O temor de Magda de que haja interferência nos temas escolhidos para seus livros logo se esmaece. Nem o partido nem o Governo interferem em seu trabalho. Começam a reconhecê-lo através de premiações e homenagens. Szabó não aprofunda esta questão, tão polêmica ainda hoje. Volta sempre ao universo de Emerenc que insiste em fechar-se em seu mundo, cheio de mistérios, alguns reais, outros vistos como autopunição. Esta se manifesta na contínua retirada da neve acumulada na calçada, ainda que sob risco de adoecer. Ninguém imagina o que seja.
Mirren enriquece o personagem
Mas então a narrativa já está na terceira parte, afunilando-se para o desfecho. O clichê dos mistérios já se sobrepôs ao seu embate com o casal Magda/Tibor. O filme tornou-se então um drama comum. O espectador fica à espera de as caixas de surpresas se abrirem. É o que faz Szabó. O primeiro fio não corresponde às expectativas. É tão frágil que desanima. O segundo, melhor elaborado, ainda se desdobra em outras sequências quase desandando num melodrama. É melancólico, cheio de culpa cristã. E a vida de Emerenc tão rica e significativa se transforma numa busca de recompensa.
Restam para consolo do espectador as diatribes de Emerenc contra Deus e a fé cristã de Magda. “Esse Deus seu, não é tão bom assim. Ele não vê todas as coisas (citação não literal)”. Ou sua insistência em treinar o cachorro do casal, para que a obedecesse a ponto de ele seguir mais a ela que a Magda. Ou ainda não atender o casal quando este lhe solicita. Sua força decorre da capacidade de a atriz inglesa Helen Mirren (“A Rainha”, 2006) construir um personagem assustador e ao mesmo tempo tão humano.

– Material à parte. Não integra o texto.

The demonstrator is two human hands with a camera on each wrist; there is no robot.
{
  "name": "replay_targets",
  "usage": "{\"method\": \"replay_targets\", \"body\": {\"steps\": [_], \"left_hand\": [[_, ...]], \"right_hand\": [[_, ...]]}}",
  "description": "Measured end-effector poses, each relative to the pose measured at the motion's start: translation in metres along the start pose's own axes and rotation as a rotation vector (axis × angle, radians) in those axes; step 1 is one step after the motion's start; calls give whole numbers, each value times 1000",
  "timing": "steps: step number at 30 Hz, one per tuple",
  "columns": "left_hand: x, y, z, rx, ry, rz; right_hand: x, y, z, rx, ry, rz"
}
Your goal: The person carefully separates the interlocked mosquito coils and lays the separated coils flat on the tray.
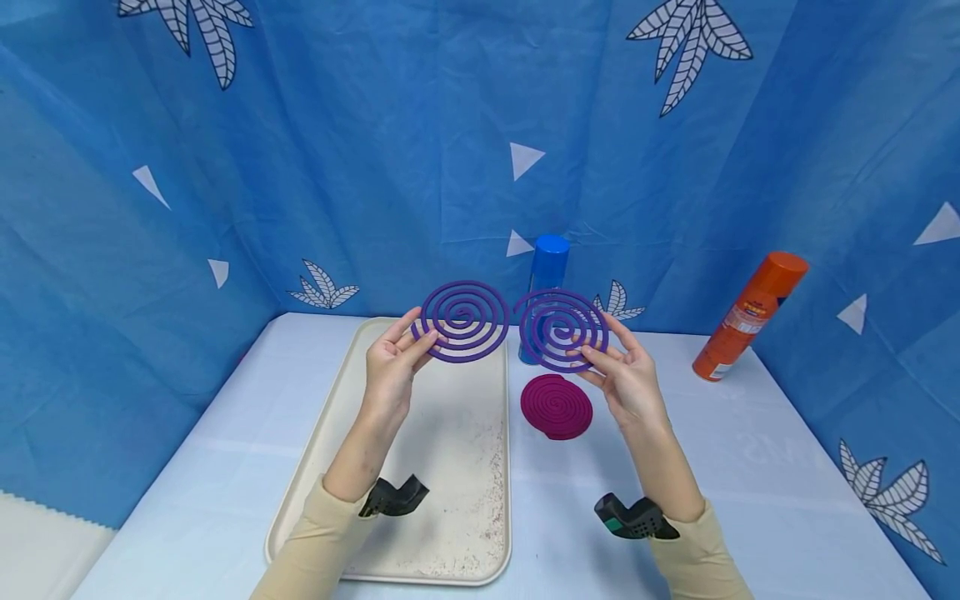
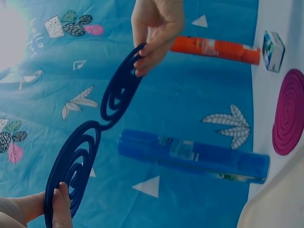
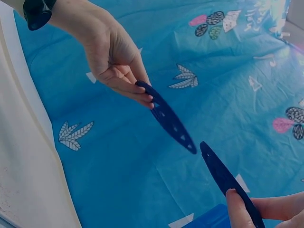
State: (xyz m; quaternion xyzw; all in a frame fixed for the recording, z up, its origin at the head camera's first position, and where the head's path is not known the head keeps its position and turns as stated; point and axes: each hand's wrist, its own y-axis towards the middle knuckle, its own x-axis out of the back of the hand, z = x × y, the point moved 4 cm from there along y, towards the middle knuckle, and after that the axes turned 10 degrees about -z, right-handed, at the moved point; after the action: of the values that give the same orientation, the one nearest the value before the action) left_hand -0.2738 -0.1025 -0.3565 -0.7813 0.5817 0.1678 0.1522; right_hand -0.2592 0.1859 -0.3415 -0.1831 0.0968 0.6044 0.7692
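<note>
My left hand (image 1: 392,362) pinches a purple mosquito coil (image 3: 175,127) by its left edge, between thumb and fingers. A second purple mosquito coil (image 3: 222,175) is pinched at its right edge by my right hand (image 1: 630,375). Both coils are held up side by side above the table, their spiral faces showing in the head view. A narrow gap parts them in the right wrist view. Below the right-hand coil, a magenta mosquito coil (image 1: 557,407) lies flat on the table.
A cream tray (image 1: 442,467) with speckled marks lies under my left arm. Behind the right-hand coil stands a blue spray can (image 1: 552,254). An orange spray can (image 1: 746,321) stands at the back right. The left wrist view also shows a small box (image 2: 273,51). Blue patterned cloth (image 1: 360,167) hangs behind.
</note>
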Motion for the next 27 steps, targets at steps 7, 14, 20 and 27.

Os demais personagens, sobretudo Magda e Tibor, empalidecem diante dela. Eles refletem o status quo, do qual Emelec quer se distanciar. Ao espectador pode parecer capricho, no entanto, não fossem suas insistências nos dois primeiros fios, Szabó poderia ter construído um filme que, embora cheio de condescendência por parte do casal Magda/Tibor, revelaria a inversão de papéis nas relações de trabalho no Socialismo Real e o direito de Emerenc trabalhar, aí sim, em termos igualitários. Infelizmente não é o caso.
“Atrás da Porta”. (“Hinter Der Tür”).
Drama. Alemanha, Hungria.
2012. 99 minutos.
Fotografia: Elemer Ragalyi.
Roteiro: Andrea Vészits, istván Szabó, baseado no livro de Magda Szabó.
Direção: istván Szabó. Elenco: Helen Mirren, Martina Gedeck, Károly Eperjes.